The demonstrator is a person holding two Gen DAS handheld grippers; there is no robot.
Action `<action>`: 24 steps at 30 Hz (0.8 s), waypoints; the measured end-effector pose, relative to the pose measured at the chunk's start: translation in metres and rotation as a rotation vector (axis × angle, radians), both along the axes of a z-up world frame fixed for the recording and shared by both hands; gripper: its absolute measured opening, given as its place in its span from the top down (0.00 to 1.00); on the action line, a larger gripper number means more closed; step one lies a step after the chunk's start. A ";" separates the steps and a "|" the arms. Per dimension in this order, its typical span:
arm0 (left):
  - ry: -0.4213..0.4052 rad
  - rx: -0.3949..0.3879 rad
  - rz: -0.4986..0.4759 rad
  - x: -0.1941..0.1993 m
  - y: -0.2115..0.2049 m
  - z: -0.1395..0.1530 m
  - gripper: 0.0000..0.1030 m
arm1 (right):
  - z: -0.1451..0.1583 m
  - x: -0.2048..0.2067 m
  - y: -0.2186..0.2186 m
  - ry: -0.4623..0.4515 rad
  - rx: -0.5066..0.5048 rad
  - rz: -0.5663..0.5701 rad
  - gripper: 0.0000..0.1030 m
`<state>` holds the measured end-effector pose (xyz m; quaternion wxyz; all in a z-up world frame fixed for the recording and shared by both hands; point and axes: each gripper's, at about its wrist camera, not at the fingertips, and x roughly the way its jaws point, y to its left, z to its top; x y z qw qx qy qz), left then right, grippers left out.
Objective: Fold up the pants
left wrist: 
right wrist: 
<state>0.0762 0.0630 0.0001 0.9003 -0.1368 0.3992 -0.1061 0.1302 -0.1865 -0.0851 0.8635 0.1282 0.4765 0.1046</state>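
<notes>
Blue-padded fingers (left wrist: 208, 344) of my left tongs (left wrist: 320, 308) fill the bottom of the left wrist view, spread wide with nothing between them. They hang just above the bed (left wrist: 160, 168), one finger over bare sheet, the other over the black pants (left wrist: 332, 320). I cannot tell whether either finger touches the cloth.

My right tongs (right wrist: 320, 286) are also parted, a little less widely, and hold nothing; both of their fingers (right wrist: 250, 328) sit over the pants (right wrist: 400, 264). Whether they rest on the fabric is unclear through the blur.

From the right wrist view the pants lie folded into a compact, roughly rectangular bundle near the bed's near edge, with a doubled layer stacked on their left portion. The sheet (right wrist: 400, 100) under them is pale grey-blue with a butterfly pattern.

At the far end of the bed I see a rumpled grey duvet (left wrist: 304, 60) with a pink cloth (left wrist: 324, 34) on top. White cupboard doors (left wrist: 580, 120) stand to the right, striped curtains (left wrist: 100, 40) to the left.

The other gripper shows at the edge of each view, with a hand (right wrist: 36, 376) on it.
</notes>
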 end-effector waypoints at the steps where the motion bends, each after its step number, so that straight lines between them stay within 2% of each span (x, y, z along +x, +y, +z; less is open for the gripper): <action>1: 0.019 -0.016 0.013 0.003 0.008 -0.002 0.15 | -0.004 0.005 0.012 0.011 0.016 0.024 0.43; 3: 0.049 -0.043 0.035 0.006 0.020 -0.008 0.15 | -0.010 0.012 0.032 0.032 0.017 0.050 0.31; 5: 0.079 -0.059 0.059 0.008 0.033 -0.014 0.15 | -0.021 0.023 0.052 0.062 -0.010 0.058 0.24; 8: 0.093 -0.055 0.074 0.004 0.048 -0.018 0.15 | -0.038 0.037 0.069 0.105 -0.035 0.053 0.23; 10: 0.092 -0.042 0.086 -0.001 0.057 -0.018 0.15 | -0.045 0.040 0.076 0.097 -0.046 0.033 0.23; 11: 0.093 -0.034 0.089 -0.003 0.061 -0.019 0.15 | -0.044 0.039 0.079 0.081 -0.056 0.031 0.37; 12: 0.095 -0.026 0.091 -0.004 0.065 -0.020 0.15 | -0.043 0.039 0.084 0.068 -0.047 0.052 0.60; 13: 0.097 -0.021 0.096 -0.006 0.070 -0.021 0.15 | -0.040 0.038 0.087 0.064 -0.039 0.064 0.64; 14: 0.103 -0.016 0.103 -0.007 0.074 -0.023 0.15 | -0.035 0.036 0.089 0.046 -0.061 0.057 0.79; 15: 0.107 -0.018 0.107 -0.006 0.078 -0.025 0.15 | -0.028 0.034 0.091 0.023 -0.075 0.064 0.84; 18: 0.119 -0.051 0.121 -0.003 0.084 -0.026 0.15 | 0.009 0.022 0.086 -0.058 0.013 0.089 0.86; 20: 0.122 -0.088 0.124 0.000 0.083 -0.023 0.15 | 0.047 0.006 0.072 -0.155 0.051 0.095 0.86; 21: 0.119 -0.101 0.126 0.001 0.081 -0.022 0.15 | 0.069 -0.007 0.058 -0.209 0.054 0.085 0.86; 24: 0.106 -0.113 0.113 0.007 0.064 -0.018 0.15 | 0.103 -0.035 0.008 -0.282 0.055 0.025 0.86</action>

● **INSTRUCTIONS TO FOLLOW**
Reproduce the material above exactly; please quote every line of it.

● **YOUR SOLUTION**
The demonstrator is a person holding two Gen DAS handheld grippers; there is no robot.
Action `<action>`: 24 steps at 30 Hz (0.8 s), waypoints; the measured end-effector pose, relative to the pose measured at the chunk's start: translation in metres and rotation as a rotation vector (axis × angle, radians), both along the axes of a z-up world frame fixed for the recording and shared by both hands; gripper: its absolute measured opening, given as its place in its span from the top down (0.00 to 1.00); on the action line, a larger gripper number means more closed; step one lies a step after the chunk's start. A ";" separates the steps and a "|" the arms. Per dimension in this order, its typical span:
arm0 (left):
  - ry: -0.4213..0.4052 rad
  - rx: -0.3949..0.3879 rad
  - rz: -0.4986..0.4759 rad
  - x: -0.1941..0.1993 m
  - y: -0.2115..0.2049 m
  - z: -0.1395..0.1530 m
  - gripper: 0.0000..0.1030 m
arm1 (right):
  - z: -0.1451..0.1583 m
  - x: -0.2048..0.2067 m
  - y: -0.2186..0.2186 m
  - ry: -0.4623..0.4515 rad
  - rx: -0.5066..0.5048 rad
  - rz: -0.5663..0.5701 rad
  - gripper: 0.0000..0.1030 m
`<state>` holds the measured end-effector pose (xyz m; quaternion wxyz; all in a z-up world frame fixed for the recording and shared by both hands; point and axes: each gripper's, at about its wrist camera, not at the fingertips, and x roughly the way its jaws point, y to its left, z to its top; x y z qw qx qy qz), left then right, grippers left out.
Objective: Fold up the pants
left wrist: 
right wrist: 
<state>0.0762 0.0630 0.0001 0.9003 -0.1368 0.3992 -0.1061 0.1302 -0.1865 -0.0851 0.8635 0.1282 0.4765 0.1046</state>
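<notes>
Blue-padded fingers (left wrist: 208, 344) of my left tongs (left wrist: 320, 308) fill the bottom of the left wrist view, spread wide with nothing between them. They hang just above the bed (left wrist: 160, 168), one finger over bare sheet, the other over the black pants (left wrist: 332, 320). I cannot tell whether either finger touches the cloth.

My right tongs (right wrist: 320, 286) are also parted, a little less widely, and hold nothing; both of their fingers (right wrist: 250, 328) sit over the pants (right wrist: 400, 264). Whether they rest on the fabric is unclear through the blur.

From the right wrist view the pants lie folded into a compact, roughly rectangular bundle near the bed's near edge, with a doubled layer stacked on their left portion. The sheet (right wrist: 400, 100) under them is pale grey-blue with a butterfly pattern.

At the far end of the bed I see a rumpled grey duvet (left wrist: 304, 60) with a pink cloth (left wrist: 324, 34) on top. White cupboard doors (left wrist: 580, 120) stand to the right, striped curtains (left wrist: 100, 40) to the left.

The other gripper shows at the edge of each view, with a hand (right wrist: 36, 376) on it.
</notes>
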 end-effector waypoints at the steps where the motion bends, each after its step number, so that straight lines between them stay within 2% of each span (x, y, z along +x, +y, +z; less is open for the gripper): <action>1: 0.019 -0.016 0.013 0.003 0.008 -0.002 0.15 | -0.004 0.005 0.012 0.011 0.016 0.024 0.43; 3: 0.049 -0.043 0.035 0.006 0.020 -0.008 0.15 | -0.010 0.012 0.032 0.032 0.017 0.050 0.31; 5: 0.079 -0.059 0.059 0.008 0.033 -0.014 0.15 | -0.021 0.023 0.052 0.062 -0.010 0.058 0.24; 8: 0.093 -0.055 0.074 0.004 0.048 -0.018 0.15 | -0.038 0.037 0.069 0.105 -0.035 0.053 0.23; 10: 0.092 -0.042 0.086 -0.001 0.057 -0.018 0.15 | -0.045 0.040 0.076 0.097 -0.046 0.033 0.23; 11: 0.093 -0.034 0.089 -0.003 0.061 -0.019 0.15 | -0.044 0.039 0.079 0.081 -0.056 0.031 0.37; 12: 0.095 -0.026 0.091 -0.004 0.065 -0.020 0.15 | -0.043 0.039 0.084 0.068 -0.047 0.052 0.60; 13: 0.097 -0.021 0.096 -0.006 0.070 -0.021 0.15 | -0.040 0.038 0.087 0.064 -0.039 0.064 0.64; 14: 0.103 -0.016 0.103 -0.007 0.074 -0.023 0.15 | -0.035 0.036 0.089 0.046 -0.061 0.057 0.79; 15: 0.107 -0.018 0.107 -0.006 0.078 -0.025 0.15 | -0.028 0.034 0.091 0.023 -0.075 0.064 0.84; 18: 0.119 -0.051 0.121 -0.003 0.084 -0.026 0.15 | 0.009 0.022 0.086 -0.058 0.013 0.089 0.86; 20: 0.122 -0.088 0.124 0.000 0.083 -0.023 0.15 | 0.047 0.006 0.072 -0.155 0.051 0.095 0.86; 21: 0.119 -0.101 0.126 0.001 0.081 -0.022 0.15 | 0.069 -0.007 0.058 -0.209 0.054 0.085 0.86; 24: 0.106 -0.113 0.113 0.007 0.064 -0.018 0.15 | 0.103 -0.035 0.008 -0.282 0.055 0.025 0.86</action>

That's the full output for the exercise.